Toda a minha vida desejei ser um homem com cara de jardim para que as mulheres viessem pousar seus beijos nele, mas nasci com um rosto de cachaça. Meu primo chegou com ternura para mim e disse: “desculpe Lukata, mas você não tem cara de nada. Aliás, você tem cara de cachaça. Você lembra aqueles cachaças que vagam pelas ruas e bares!”.
Fui trabalhar num horto, como vigia, e deparei-me com uma estufa cheia de plantas, resedás, albízias, azaléas, palmeiras, ipês, quaresmeiras...

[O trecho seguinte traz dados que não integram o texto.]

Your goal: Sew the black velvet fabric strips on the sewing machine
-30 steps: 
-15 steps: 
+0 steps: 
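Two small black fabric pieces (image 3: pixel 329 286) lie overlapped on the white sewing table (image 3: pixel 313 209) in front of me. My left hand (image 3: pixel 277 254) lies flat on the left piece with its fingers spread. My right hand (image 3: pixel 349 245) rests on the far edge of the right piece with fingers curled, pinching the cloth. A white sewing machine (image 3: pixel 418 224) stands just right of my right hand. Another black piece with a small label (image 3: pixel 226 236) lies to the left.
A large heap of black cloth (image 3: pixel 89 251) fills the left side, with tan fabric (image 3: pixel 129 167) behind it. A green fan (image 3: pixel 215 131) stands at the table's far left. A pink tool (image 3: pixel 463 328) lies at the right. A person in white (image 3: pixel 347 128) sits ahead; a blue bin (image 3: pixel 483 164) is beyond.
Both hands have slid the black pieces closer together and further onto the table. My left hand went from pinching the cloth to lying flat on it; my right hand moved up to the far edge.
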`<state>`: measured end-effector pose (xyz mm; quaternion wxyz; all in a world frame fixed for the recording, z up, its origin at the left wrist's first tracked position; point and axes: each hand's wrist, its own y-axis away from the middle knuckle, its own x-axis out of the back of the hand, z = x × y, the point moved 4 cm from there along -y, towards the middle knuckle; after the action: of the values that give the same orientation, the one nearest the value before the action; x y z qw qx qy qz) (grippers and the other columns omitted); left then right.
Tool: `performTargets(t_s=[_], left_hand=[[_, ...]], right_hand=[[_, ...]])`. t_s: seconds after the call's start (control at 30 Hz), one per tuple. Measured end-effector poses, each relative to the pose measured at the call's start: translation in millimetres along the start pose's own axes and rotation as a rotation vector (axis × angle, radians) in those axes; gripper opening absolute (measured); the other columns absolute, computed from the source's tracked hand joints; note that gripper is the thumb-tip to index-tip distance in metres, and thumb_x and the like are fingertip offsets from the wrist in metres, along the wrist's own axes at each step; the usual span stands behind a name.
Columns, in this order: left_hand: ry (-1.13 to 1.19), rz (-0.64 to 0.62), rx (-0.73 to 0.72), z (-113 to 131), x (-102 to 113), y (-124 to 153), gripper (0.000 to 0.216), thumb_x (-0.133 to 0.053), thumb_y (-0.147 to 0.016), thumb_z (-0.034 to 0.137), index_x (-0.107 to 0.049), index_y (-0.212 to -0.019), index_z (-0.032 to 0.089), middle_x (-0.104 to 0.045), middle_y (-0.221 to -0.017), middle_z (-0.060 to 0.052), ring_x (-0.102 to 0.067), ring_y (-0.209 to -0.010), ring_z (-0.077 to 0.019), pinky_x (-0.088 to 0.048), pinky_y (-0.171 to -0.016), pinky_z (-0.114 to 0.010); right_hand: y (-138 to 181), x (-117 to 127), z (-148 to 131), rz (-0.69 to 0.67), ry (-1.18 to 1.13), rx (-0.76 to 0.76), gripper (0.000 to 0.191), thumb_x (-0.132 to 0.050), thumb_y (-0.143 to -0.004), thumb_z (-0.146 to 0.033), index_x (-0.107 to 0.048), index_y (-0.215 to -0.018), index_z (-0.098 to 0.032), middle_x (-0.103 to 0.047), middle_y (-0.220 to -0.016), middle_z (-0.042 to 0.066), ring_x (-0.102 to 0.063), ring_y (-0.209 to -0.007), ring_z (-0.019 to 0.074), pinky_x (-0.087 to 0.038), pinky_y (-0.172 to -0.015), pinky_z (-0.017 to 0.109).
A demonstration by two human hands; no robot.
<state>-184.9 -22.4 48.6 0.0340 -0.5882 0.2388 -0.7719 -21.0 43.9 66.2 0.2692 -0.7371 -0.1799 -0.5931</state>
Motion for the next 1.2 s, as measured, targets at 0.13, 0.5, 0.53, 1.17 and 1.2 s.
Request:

Eu já tinha cuidado do jardim lá de casa, mas de forma rústica, grosseira, olhava as plantas, dava-lhes água e pronto. Jogava a água como quem atira um osso a um cachorro. Eu sei que as plantas não tem olhos, mas ninguém gostaria de receber um jato sólido no olho. Talvez a forma como me mandavam molhar o jardim colaborasse nessa falta de delicadeza. As mulheres, não. Elas conversam com as plantas. Eu sei que as plantas não têm ouvidos, mas a Natureza tem um um ouvido muito grande. É uma conversa de mãe com mãe. Foi olhando as mulheres que aprendi a substituir o jato sólido pelo chuveirinho. Hoje, no máximo que chega a minha mangueira é a uma neblina de alta, jato sólido jamais. Derrubei muitas folhas sem estar no tempo de cair... Um dia, já com uma certa consciência, fiquei impactado com uma mulher que fazia a limpeza de um prédio e juntava as folhas caídas de uma planta na entrada da porta. Até ali não havia impacto, mas logo veio quando ela bateu com o cabo da vassoura nos galhos e as folhas que ainda demorariam dias para cair, folhas de ainda um verdecer foram derrubadas. Perguntei se ela gostaria de receber umas cabadas de vassouras e cair ali mesmo. “Quê é isso, moço! Eu ainda tenho muita vida pela frente!”. Muitas folhas, no auge, são separadas de suas árvores pelos jatos sólidos da vida.
Eu não fui ali para cuidar de plantas, há os profissionais, mas sempre a gente mete a mão na terra, cooperação. Eu relembro a infância. No jardim lá de casa, mau cuidado por mim, vinham pousar passarinhos, à noite vaga-lumes fêmeas subiam pelas hastes das plantas e o jardim parecia uma cidade acesa, postes com luz.
Apareceram as meninas da biologia, do paisagismo e da engenharia florestal, certa tarde, para cuidar das plantas. Vieram trazidas pelo superintendente. Dizem que o homem é todo voltado para fora, para o externo, e é verdade porque pela manhã quando assumi o plantão fiquei impactado ao ver a estufa praticamente vazia. Um útero vazio. O vazio incomoda...
Naquela tarde o superintendente teve o mesmo impacto que eu ao ver o vazio. “se o chefe chegar aqui e ver essa estufa vazia...” Vazio parece ausência de movimento. Parece. Quando o superintendente havia entrado na estufa, já havíamos retirado o resto das plantas grandes, isto é, capazes de sobreviverem fora da barriga da mãe estufa. Esse momento chega. Aquele vazio era a espera de novas sementes, novas plantas que ali cresceriam. O vazio também é parte do movimento, entanto, nós homens nem sempre percebemos isso, por estarmos essencialmente voltados para fora, temos que ver um lugar abarrotados de plantas. Dizem que a mulher, não. Esta é voltada para o interior. A estufa vazia para elas não quer dizer necessariamente vazia, mas em estado de gestação. E é verdade porque naquela tarde, lá estavam as sementes de árvores de 15 a 20 metros escondidas na terra. Nós homens olhamos para uma estufa com sementes ainda entranhadas na terra e a achamos vazia, mas as mulheres, elas veem que ali estão as árvores de 15 a 20 metros como um flamboyant, uma albízia e sentem o perfume sem o odor ter chegado ao nariz, pressentem flores vermelhas e o lilás das quaresmeiras... A mulher está acostumada a tornar visíveis, coisas invisíveis. Acreditam e vão atrás de portas que não existem. Para elas, uma estufa nunca está vazia.